Parallel PostGIS and PgSQL 12 (2)
07 Jun 2019In my last post I demonstrated that PostgreSQL 12 with PostGIS 3 will provide, for the first time, automagical parallelization of many common spatial queries.
This is huge news, as it opens up the possibility of extracting more performance from modern server hardware. Commenters on the post immediately began conjuring images of 32-core machines reducing their query times to miliseconds.
So, the next question is: how much more performance can we expect?

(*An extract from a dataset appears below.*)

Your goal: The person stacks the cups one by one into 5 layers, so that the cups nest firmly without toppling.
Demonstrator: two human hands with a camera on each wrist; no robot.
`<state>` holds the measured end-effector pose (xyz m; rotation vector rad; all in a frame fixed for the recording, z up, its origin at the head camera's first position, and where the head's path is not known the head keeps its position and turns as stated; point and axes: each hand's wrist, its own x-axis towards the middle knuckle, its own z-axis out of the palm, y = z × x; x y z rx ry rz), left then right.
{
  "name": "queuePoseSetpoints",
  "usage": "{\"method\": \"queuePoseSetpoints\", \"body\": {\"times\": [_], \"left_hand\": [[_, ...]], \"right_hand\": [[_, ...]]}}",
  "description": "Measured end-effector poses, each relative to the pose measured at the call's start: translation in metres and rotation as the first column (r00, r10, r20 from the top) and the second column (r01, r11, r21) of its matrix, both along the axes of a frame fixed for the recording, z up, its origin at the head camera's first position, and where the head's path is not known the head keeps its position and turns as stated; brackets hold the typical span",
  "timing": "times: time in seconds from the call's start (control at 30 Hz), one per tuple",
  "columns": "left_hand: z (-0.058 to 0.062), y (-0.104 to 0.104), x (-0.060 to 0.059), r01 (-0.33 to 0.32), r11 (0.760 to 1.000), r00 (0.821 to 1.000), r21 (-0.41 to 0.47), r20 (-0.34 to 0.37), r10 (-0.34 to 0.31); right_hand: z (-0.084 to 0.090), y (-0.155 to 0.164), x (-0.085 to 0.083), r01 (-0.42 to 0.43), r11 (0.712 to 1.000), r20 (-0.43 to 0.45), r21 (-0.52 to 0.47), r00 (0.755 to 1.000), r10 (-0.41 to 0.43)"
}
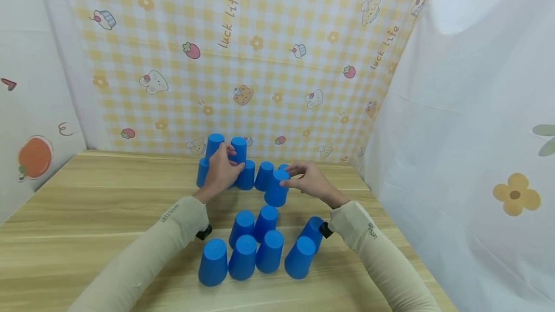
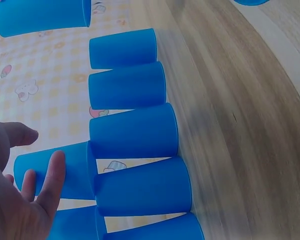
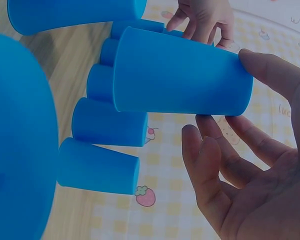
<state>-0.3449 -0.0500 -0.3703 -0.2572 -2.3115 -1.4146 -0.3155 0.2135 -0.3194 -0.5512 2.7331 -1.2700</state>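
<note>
My right hand (image 1: 310,181) pinches an upside-down blue cup (image 1: 275,190) near its narrow closed end, thumb on one side and fingers on the other. In the right wrist view that held cup (image 3: 182,72) hangs in front of a row of cups. My left hand (image 1: 222,170) is beside two blue cups on the upper level, one of them the upper right cup (image 1: 239,148). In the left wrist view its spread fingers (image 2: 54,180) lie over an upper cup (image 2: 77,170); whether they touch it is unclear. Below stands a row of inverted cups (image 1: 263,176), partly hidden by my hands.
Nearer on the wooden table (image 1: 108,215) stand several more inverted blue cups, among them a front left cup (image 1: 213,262) and a front right cup (image 1: 300,258). A checked cloth (image 1: 260,71) hangs behind, with white cloth (image 1: 455,124) at the right.
</note>
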Motion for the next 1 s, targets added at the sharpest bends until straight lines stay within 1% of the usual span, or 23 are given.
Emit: {"method": "queuePoseSetpoints", "body": {"times": [0.13,0.33,0.47,0.63,0.8,1.0], "left_hand": [[-0.0011,0.0013,0.0009,0.033,0.999,0.999,0.008,0.008,-0.033],[-0.0022,0.0037,0.0029,0.090,0.996,0.995,-0.022,0.034,-0.089],[-0.0008,0.0043,0.0028,0.121,0.992,0.991,-0.030,0.059,-0.119],[-0.0014,0.0024,0.0012,0.132,0.991,0.989,-0.035,0.076,-0.129],[-0.0031,-0.0010,0.0003,0.128,0.991,0.989,-0.038,0.085,-0.124],[-0.0031,-0.0030,0.0013,0.130,0.991,0.985,-0.040,0.118,-0.124]], "right_hand": [[-0.0005,-0.0004,-0.0001,-0.005,1.000,-0.002,-0.003,1.000,0.005],[-0.0002,-0.0006,0.0008,-0.006,1.000,-0.003,-0.003,1.000,0.006],[-0.0007,-0.0006,0.0003,0.002,1.000,-0.001,-0.001,1.000,-0.002],[-0.0003,-0.0012,-0.0004,0.009,1.000,0.002,0.003,1.000,-0.009],[0.0010,-0.0020,-0.0005,0.005,1.000,0.008,0.001,1.000,-0.005],[0.0023,-0.0026,-0.0006,0.009,1.000,0.016,0.002,1.000,-0.009]]}}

To investigate, I acquired a 16 core machine on AWS (m5d.4xlarge), and installed the current development snapshots of PostgreSQL and PostGIS, the code that will become versions 12 and 3 respectively, when released in the fall.
How Many Workers?
The number of workers assigned to a query is determined by PostgreSQL: the system looks at a given query, and the size of the relations to be processed, and assigns workers proportional to the log of the relation size.
For parallel plans, the “explain” output of PostgreSQL will include a count of the number of workers planned and assigned. That count is exclusive of the leader process, and the leader process actually does work outside of its duties in coordinating the query, so the number of CPUs actually working is more than the num_workers
, but slightly less than num_workers+1
. For these graphs, we’ll assume the leader fully participates in the work, and that the number of CPUs in play is num_workers+1
.
Forcing Workers
PostgreSQL’s automatic calculation of the number of workers could be a blocker to performing analysis of parallel performance, but fortunately there is a workaround.
Tables support a “storage parameter” called parallel_workers
. When a relation with parallel_workers
set participates in a parallel plan, the value of parallel_workers
over-rides the automatically calculated number of workers.
In order to generate my data, I re-ran my queries, upping the number of parallel_workers
on my tables for each run.
Setup
Before running the tests, I set all the global limits on workers high enough to use all the CPUs on my test server.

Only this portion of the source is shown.